Maggie gave her a sideways glance, then looked again at the playground. Apart from the man, the whole scene made her feel a little bit sad. Melancholy. The park was only ten minutes from their home in Jericho, and you could see the dreaming spires of Oxford city centre rising hazily out of the fog, distant and fuzzy and lit up like a Christmas tree made of mellow yellow stone. It was a beautiful view, and one that seemed to never change.
This was the park she’d been coming to for so many years now. There were distant, almost sepia-tinged memories of her own mother bringing her here as a kid. Then as a teenager herself – reckless and wild, swigging from huge plastic bottles of cider and spinning on the roundabout. A habit that may or may not have been related to the later majestic coupling in the back of the Datsun Sunny.
Then as a parent with a cute baby girl of her own in the pram, filling in the endless hours of life as a stupidly young mum, feeding the ducks and wondering what her friends were up to. And with Ellen as a toddler, Ellen as a little girl – and now Ellen as an almost-adult.

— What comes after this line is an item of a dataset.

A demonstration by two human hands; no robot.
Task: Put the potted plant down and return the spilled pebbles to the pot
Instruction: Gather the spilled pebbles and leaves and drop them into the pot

If she closed her eyes, she could almost replay it, like a fractured dream sequence in a movie.
The swings might have had a lick of paint and the benches were new, but for Maggie, there were ghosts of Christmas past everywhere here, wrapped around the branches of every frost-tinged tree and echoing in every excited childish squeal she heard.
Ellen’s childhood – those days you take for granted, where you’re the centre of their lives – seemed a million years ago. The mums out there now looked tired, and messy, and frazzled like all mums do. They hadn’t yet realised how precious these times were – and how fast you lost them.
She dragged her mind away from pointless, bittersweet memories, and back to the present. He was still there. The Man. Mr Tall, Dark and Handsome. It wasn’t just the way he looked that was getting the ladies in a tiz – it was the way he was behaving with the little boy. His son, presumably.
A chubby faced cherub with unruly, deep brown curls, he was clearly what was known in the trade as ‘a bit of a handful’. That – in school gate speak – could mean anything from a normal energetic tot to a demonically possessed alien being whose head could rotate 360 degrees while humming the theme song from In The Night Garden.
He was about two, and at that stage where they only have three settings – running, falling over, or sleeping. The Man didn’t look tired though. He didn’t look frazzled. Not a smudge of pea puree in sight. He was glowing with health and vitality, and keeping pace with the kid as he jogged from swings to slide to climbing frame, laughing all the time.
The Man was always there with a supportive hand, ready to catch the boy when he fell, ready to wipe mud of the knees of his jeans, ready to pick him up and swing him round in circles until the giggling had infected everyone within hearing distance. The Man sounded like he had an American accent, and he was calling the child Luca, which only added to the unexpected glamour of finding him here, on a grey, frosty day in Oxford at the start of December.